Why Discounted Prices Are Better Than Getting “extra” Products for Free

If you’ve ever wandered down the cereal aisle, you’re probably used to seeing promotions like “20% More Free!” While our brains interpret this as a 20% discount, actually getting a 20% discount would be better.

As The Atlantic explains, buyers are pretty poor at math. “[X amount] extra!” this is a common tactic used to memorize a number. The problem is that we don’t know how to translate unit prices on the fly. Using coffee as an example, the site explains that getting an extra X% for free is worse than getting the same percentage of the total cost:

You walk into Starbucks and you see two offers for a cup of coffee. The first deal offers 33% extra coffee. The second is 33% of the regular price. What’s better?

“They are roughly equal!” You would say if you were like the students who participated in a new study published in the Journal of Marketing. And you are wrong. The deals seem to be equivalent, but in reality a 33% discount is the same as a 50% increase in quantity. Math time: Let’s say a standard coffee costs $ 1 for 3 quarts ($ 0.33 per quart). The first trade gives you 4 quarts for $ 1 ($ 0.25 per quart), and the second gives you 3 quarts for 66 cents ($ 0.22 per quart).

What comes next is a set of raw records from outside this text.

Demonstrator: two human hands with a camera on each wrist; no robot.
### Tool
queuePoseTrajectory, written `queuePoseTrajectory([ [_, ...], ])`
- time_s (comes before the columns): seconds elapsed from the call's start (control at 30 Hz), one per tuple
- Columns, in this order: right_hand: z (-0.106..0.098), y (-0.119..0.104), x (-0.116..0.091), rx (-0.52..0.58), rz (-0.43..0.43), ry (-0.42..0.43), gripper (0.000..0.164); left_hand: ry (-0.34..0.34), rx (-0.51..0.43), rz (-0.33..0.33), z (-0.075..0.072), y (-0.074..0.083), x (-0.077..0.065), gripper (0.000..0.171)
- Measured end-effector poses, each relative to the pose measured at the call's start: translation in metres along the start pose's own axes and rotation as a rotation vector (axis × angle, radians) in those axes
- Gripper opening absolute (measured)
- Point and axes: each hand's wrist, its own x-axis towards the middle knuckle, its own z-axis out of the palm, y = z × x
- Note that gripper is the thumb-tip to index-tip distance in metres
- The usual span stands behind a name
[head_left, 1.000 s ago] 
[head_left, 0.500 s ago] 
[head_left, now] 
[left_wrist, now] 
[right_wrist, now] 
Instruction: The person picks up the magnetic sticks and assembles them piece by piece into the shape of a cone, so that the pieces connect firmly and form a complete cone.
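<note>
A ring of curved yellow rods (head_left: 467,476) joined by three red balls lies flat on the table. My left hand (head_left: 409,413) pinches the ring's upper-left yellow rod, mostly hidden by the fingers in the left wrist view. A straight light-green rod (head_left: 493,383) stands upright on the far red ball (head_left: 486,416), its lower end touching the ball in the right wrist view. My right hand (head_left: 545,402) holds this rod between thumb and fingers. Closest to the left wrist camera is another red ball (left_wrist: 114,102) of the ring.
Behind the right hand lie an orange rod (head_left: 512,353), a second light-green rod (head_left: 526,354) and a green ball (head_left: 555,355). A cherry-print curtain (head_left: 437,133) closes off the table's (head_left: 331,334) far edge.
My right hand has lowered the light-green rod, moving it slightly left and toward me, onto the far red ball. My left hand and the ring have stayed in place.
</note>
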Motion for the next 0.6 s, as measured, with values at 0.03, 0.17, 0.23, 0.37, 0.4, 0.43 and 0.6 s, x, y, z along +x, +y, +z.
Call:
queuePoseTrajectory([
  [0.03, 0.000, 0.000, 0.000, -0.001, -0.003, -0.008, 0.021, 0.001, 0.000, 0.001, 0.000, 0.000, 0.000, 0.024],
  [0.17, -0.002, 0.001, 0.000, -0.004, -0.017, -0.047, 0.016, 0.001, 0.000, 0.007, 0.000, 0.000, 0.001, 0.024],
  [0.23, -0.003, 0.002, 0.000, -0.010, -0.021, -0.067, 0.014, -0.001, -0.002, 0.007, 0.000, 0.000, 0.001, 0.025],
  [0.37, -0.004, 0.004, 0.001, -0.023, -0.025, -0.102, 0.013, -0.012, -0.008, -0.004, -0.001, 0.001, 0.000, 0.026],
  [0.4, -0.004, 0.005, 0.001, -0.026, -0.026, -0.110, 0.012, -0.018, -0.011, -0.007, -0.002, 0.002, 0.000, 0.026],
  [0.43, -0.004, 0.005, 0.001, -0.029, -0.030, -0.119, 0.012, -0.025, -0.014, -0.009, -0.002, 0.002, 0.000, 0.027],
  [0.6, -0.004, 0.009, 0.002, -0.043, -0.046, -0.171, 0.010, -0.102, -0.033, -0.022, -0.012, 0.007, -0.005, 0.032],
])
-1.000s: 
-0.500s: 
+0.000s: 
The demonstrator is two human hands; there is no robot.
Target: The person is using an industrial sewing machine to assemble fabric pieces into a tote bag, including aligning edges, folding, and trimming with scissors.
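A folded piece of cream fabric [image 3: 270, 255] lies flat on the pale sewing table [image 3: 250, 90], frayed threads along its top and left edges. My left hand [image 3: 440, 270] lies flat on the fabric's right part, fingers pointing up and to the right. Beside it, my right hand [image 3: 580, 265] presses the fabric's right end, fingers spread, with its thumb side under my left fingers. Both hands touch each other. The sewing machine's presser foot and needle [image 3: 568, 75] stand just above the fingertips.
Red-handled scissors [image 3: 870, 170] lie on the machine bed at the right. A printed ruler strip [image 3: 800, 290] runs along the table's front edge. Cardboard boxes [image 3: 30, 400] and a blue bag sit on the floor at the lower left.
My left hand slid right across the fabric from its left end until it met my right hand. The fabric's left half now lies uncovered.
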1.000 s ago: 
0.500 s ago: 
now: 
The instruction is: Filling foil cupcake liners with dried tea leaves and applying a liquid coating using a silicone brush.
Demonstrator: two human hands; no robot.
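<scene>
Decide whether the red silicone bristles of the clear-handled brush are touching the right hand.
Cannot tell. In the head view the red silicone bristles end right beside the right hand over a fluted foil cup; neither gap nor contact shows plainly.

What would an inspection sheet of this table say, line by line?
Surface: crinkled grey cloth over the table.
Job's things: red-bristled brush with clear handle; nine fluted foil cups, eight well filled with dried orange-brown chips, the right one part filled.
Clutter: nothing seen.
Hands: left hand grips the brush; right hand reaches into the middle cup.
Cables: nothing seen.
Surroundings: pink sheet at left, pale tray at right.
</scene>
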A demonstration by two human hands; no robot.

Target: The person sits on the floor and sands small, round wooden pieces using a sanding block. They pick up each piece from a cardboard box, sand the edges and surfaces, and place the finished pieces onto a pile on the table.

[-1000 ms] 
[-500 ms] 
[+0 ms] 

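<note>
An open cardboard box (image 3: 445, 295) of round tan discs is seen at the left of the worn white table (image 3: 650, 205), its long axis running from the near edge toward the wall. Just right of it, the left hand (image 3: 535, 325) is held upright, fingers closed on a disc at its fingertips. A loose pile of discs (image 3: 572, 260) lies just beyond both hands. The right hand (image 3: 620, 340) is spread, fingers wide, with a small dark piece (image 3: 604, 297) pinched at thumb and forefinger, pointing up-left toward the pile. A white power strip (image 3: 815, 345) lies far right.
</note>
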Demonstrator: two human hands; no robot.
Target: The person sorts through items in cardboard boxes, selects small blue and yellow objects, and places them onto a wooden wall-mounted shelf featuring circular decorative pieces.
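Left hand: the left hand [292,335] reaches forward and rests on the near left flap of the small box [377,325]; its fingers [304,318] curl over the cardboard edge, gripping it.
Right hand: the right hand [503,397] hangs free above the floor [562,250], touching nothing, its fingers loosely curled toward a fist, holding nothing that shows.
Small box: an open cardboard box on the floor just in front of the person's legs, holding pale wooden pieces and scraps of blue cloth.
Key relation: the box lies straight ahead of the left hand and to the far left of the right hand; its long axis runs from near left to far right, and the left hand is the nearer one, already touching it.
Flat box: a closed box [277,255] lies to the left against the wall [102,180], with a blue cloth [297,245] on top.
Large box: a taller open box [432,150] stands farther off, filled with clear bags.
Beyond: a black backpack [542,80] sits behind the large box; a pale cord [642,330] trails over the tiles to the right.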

Of course, stores are reluctant to offer both for the same product. Either you will see a 33% discount or an extra 33% free. However, competing products can. If one box of cereal is offering a discount and the other is offering a large box at the regular price, the discount is likely to be better. Unless the box is larger by a significant amount.

This sales method is doubly difficult as it convinces you that you need to buy more than you could otherwise buy. While most of us know that one of the best ways to save money in the store is to buy only what you need, getting a little more for free seems like a better option. However, it may not really save you money if you don’t count.